Stainless Steel Buying Guide: Part 2 – How to Shop for Commercial Flatware
Managing a restaurant includes far more than just having a great menu with outstanding food. You have to sell the customer by making a good first impression. You want to tell a story about who you are with the style of chairs and tables you buy, how you decorate your dining room and what your servers wear as they greet each customer.
Commercial flatware is a subtle yet important part of your décor. Your flatware also has to be durable and functional. What few people realize is the type of steel your flatware is composed of is just as important as finding the right style for your foodservice establishment. We understand the important balance of style and functionality and want to be sure that as you shop for flatware, you can make the most informed decision possible.
There are three things to keep in mind as you shop for commercial flatware:
- Metallic alloy composition
- Style and appearance
Most flatware sold for use in food service venues is formed from stainless steel. If you’d like to know why stainless steel is almost always used for commercial flatware, check out the first part of this series, “Stainless Steel Buying Guide – Part 1: An Introduction to Stainless Steel.”
Flatware Alloy Composition Options
Flatware is often offered in 18/10, 18/8, and 18/0 alloy combinations. The first number is the percent of Chromium mixed with the steel. As we mentioned in our last article, mixing Chromium with steel is by definition how we make stainless steel. The second number is the percent of Nickel mixed into the steel to make it appear more silver-like and soft. Nickel also helps the stainless steel resist rust even better. There are advantages to each metallic composition.
- 18% Chromium, 10% Nickel – The Golden Standard of commercial flatware. The highest resistance to corrosion with a silvery sheen.
- 18% Chromium, 8% Nickel – Almost identical to 18/10 flatware and is more cost effective. 18/8 is great.
- 18% Chromium, 0% Nickel – The most common, cost-effective stainless steel commercial flatware alloy. Resists rust, and can be retrieved with magnets.
- Less than 18% Chromium? Reduced Chromium means the steel is more likely to rust, however, it also makes the steel harder. Great for steak knives.
Style and appearance
There are nearly countless flatware options when it comes to design and style, but there are a few common styles you will bump into. Speaking for the styles we carry at Restaurant Equippers, they include Windsor, Dominion, Marquis, Imperial, Barclay, Pacific Rim and more. These are available through brands we trust for quality and durability. Deciding what styles are the best fit for you is a decision you must make based on your restaurant’s ambiance and décor.
It is often a misconception that 18/8 flatware is heavier than 18/0. The truth is, the weight is not affected by the percent of Chromium and Nickel. Heavy weight flatware is simply thicker flatware with more steel and will often cost more. Weight adds to the flatware’s durability, however, some restaurant owners prefer standard or medium weight as it’s easier to pick up and almost always offers significant cost savings. Restaurants starting out generally begin with lighter weight flatware until they hone their venue’s style and rapport with the community.

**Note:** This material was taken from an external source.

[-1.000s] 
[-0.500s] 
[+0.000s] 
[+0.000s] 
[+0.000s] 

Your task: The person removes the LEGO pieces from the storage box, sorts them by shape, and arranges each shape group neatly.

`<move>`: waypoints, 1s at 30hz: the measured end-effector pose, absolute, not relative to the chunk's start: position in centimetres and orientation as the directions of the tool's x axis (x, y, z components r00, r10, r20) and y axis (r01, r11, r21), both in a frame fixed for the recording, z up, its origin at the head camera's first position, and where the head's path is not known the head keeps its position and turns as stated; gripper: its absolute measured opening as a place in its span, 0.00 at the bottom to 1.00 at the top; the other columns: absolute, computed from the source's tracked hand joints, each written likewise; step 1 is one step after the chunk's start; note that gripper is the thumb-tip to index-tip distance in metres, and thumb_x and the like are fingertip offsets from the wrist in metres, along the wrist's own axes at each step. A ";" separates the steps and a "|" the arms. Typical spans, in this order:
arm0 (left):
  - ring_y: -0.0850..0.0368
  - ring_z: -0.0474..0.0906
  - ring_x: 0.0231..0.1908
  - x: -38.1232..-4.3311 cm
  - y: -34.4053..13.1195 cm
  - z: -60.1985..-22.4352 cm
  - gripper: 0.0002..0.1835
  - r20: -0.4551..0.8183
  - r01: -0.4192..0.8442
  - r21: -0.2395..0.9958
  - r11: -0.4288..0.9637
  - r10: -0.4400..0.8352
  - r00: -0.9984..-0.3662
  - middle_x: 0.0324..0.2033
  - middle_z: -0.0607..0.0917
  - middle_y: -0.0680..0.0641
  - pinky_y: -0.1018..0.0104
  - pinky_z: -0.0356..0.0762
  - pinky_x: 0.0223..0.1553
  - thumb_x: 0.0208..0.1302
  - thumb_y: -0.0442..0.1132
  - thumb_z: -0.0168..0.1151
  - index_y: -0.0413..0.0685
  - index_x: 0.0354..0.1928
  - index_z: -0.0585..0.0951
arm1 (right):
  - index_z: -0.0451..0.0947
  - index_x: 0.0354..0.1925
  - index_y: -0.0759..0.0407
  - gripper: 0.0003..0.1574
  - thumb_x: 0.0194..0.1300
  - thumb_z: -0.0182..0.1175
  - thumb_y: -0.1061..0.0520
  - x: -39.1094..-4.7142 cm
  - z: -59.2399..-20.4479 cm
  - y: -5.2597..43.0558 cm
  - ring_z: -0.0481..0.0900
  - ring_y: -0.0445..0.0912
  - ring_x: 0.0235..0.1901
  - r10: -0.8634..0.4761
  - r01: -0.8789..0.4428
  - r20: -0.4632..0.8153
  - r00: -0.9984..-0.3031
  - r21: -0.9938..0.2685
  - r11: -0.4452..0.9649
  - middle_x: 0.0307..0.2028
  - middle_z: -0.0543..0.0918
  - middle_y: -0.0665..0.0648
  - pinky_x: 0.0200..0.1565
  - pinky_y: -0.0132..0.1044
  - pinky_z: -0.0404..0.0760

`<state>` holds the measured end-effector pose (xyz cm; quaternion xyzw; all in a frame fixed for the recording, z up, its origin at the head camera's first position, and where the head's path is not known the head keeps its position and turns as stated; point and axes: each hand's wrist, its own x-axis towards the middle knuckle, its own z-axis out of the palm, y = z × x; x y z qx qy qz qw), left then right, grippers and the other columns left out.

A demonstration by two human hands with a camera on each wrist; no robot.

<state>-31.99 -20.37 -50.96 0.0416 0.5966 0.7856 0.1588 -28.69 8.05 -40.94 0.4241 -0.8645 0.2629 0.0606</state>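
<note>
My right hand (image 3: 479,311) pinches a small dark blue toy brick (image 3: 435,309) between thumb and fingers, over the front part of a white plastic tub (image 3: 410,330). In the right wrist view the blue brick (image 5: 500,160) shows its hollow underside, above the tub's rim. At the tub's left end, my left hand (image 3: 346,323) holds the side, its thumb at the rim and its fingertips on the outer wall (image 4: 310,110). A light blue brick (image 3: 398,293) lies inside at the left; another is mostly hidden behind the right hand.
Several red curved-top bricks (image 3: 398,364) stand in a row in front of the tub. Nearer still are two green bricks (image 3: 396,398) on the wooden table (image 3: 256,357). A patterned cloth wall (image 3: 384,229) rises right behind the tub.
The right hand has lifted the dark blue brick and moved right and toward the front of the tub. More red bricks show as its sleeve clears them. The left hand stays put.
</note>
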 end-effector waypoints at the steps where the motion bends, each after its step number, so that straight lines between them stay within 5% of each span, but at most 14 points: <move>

A heavier weight also has the phycological effect of customers feeling they are at a high-end establishment. If you are operating a foodservice venue where customers need to wait longer than average for their food, upgrading your flatware to a heavier weight can help set the tone and expectations as customers will naturally settle in for a longer stay.
If you are offering customers an experience where they visit to eat a moderately quick lunch and your turnover is quick-paced, lighter flatware sets the mood to be more casual and light-hearted. As you can see, the weight of your flatware is hardly an insignificant decision. As with each attribute of flatware, weight helps you further mold the decor and dining experience making your foodservice establishment unique to your vision.
Maintaining your flatware
Whether you are sporting 18/8 flatware or opting for convenient and cost effective 18/0 flatware, there are a couple things you can do to extend the life of your commercial eating utensils to reduce how often it needs to be replaced.
Soaking flatware that has sat out with food on it is sometimes necessary, but also reduces the longevity of your stainless steel. Reducing how often flatware is in extended contact with food, especially acidic food’s such as tomato-based sauces goes a long way in extending the life of your flatware. Pre-rinsing the food off your flatware, or sending it directly through the dishwasher is preferred, and if you can dry it shortly after washing, then you are taking care of your flatware like a boss!
Congratulations! You are now an expert in commercial flatware and can shop making confident, knowledgeable decisions. Just remember:
- How much do I want to spend? 18/0 costs less, 18/8 costs more.
- Style. What flatware patterns are consistent with my restaurant decor and reflect my business?
- Weight. Am I promoting a quick and casual dining experience, or do I want my customers to settle in for an hour or more?
- Maintenance. Clean and dry flatware will last longer than dirty and wet flatware.